■ What is being asked
The pictures must be left out, while the rest of the data is copied exactly.

■ Dataset content
□ □ □ □ □

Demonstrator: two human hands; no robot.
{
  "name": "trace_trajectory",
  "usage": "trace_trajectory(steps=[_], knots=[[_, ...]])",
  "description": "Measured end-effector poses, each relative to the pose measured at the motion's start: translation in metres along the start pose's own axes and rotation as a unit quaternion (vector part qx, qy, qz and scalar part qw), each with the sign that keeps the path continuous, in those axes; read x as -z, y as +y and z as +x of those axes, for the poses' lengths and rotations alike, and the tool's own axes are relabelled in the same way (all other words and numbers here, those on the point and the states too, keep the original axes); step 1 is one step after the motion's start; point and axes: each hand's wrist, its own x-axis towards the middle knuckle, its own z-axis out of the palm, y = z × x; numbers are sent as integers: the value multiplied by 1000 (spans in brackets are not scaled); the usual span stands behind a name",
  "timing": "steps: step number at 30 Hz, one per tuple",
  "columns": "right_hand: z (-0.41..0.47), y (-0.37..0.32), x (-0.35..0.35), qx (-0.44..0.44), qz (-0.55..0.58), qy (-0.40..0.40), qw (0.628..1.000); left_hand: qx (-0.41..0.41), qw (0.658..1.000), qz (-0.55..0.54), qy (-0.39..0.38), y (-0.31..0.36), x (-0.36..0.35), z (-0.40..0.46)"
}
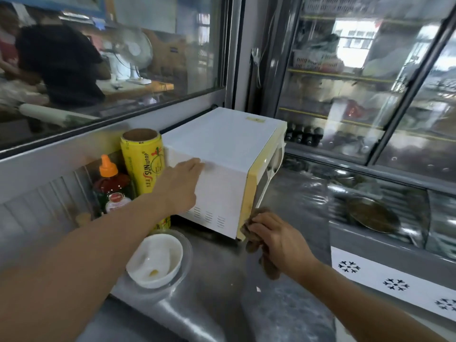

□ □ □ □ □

■ Your solution
Demonstrator: two human hands; no robot.
{
  "name": "trace_trajectory",
  "usage": "trace_trajectory(steps=[_], knots=[[_, ...]])",
  "description": "Measured end-effector poses, each relative to the pose measured at the motion's start: translation in metres along the start pose's own axes and rotation as a unit quaternion (vector part qx, qy, qz and scalar part qw), each with the sign that keeps the path continuous, in those axes; read x as -z, y as +y and z as +x of those axes, for the poses' lengths and rotations alike, and the tool's own axes are relabelled in the same way (all other words and numbers here, those on the point and the states too, keep the original axes); step 1 is one step after the motion's start; point and axes: each hand's wrist, its own x-axis towards the middle knuckle, its own z-axis out of the palm, y = z × x; numbers are sent as integers: the value multiplied by 1000 (spans in brackets are not scaled); the usual span stands behind a name",
  "timing": "steps: step number at 30 Hz, one per tuple",
  "columns": "right_hand: z (-0.41..0.47), y (-0.37..0.32), x (-0.35..0.35), qx (-0.44..0.44), qz (-0.55..0.58), qy (-0.40..0.40), qw (0.628..1.000); left_hand: qx (-0.41..0.41), qw (0.658..1.000), qz (-0.55..0.54), qy (-0.39..0.38), y (-0.31..0.36), x (-0.36..0.35), z (-0.40..0.46)"
}

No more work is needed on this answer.